Section 5141.1 created the following requirements for employers to protect workers from wildfire smoke:
- Identification of Harmful Exposures (subsection c) – For worksites covered by the emergency regulation, employers must determine employee exposure to PM2.5 before each shift and periodically thereafter, as needed.
- Communication (subsection d) – Employers must implement a system for communicating wildfire smoke hazards in a form readily understandable by all affected employees.
- Training and instruction information (subsection e and Appendix B) – For worksites covered by the emergency regulation, employers must provide effective training that includes at least the information contained in Appendix B.
- Control of harmful exposures to employees (subsection f) – Employers must reduce workers' exposure to wildfire smoke in the following ways:
- If feasible, by providing an enclosed location with filtered air so that employee exposure to PM2.5 is less than a current AQI of 151.
- If that is not feasible or adequate, by relocating to another outdoor location where the current AQI for PM2.5 is lower, changing work schedules, reducing work intensity, or providing more rest periods.
- With respiratory protective equipment if employers cannot reduce workers' exposure to PM2.5 to a current AQI of 150 or lower.
- Where the current AQI for PM2.5 is from 151 to 500, employers must provide NIOSH-approved particulate respirators, such as N95 masks, to all employees for voluntary use, and training on the new regulation, the health effects of wildfire smoke, and the safe use and maintenance of respirators.
- Where the current AQI for PM2.5 is higher than 500, the employer must provide and require employees to use NIOSH-approved particulate respirators that will reduce employee exposure to PM2.5 to an equivalent of an AQI less than 151.

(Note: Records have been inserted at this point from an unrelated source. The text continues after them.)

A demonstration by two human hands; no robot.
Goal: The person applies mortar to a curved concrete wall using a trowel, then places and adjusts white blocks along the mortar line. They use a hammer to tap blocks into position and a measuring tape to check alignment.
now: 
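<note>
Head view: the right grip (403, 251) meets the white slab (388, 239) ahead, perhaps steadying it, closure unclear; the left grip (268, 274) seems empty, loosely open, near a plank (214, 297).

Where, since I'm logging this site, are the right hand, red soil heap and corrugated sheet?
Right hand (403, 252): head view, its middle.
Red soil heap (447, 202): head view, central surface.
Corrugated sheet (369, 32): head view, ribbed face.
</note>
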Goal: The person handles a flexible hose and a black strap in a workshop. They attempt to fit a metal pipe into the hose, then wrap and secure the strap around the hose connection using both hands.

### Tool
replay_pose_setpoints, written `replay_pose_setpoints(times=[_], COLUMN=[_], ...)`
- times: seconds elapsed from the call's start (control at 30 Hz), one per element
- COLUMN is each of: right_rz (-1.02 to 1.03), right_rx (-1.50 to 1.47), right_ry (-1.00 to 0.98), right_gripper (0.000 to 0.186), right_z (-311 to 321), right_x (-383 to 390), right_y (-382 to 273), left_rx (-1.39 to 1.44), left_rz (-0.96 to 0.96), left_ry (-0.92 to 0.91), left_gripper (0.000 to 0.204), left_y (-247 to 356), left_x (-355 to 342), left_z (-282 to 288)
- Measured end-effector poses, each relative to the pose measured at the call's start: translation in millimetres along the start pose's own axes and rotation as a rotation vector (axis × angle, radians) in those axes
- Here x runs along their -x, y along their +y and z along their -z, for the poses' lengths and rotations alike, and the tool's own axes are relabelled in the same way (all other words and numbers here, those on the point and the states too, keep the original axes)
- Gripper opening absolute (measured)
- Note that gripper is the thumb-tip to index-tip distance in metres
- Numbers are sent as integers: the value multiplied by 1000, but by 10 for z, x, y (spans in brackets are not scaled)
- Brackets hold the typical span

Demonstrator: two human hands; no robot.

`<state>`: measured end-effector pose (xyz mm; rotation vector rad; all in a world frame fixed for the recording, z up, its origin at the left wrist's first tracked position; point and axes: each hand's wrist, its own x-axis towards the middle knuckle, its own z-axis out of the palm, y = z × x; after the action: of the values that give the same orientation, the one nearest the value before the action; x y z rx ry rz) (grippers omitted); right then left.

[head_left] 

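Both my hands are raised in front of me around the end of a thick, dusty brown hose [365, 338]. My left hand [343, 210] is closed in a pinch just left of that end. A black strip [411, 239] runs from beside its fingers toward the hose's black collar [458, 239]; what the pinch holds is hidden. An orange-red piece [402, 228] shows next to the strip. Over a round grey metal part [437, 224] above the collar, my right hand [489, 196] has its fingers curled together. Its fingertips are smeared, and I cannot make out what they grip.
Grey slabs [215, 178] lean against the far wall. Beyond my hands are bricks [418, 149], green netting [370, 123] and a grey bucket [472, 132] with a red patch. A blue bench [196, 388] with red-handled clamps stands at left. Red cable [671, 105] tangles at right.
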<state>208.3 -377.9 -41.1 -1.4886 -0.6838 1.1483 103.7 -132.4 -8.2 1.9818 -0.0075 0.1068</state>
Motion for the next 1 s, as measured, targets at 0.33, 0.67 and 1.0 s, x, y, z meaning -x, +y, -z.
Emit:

Determining Current AQI and PM2.5 levels
Employers may use the Air Quality Index or their own direct reading instruments to determine employee exposure to wildfire smoke.
Current Air Quality Index (Current AQI) is the method used by the U.S. Environmental Protection Agency (U.S. EPA) to report air quality on a real-time basis. Current AQI is also referred to as the “NowCast,” and represents data collected over time of varying length in order to reflect present conditions as accurately as possible.
The current AQI is divided into six categories as shown in the table below.
|Air Quality Index (AQI)
Categories for PM2.5
|Levels of Health Concern|
|0 to 50||Good|
|51 to 100||Moderate|
|101 to 150||Unhealthy for Sensitive Groups|
|151 to 200||Unhealthy|
|201 to 300||Very Unhealthy|
|301 to 500||Hazardous|
Direct reading instruments: If an employer monitors the PM2.5 levels at the worksite using a direct reading instrument, the employer must do so in accordance with the information contained in Appendix A and is required to use the following table to convert the PM2.5 concentration to the AQI for PM2.5:
|PM2.5 in Micrograms per
Cubic Meter (μg/m3)
|Air Quality Index (AQI)
Categories for PM2.5
|0 to 12.0||0 to 50|
|12.1 to 35.4||51 to 100|
|35.5 to 55.4||101 to 150|
|55.5 to 150.4||151 to 200|
|150.5 to 250.4||201 to 300|
|250.5 to 500.4||301 to 500|
Additional federal, state, and local government sources for current AQI for PM2.5 information:
- U.S. EPA AirNow
- U.S. Forest Service Wildland Air Quality Response Program
- California Air Resources Board
- Local air pollution control district
- Local air quality management district
When will the emergency regulation become permanent?
The emergency regulation may last for up to one year while Cal/OSHA works to make the regulation permanent to protect employees from exposure to unhealthy levels of wildfire smoke.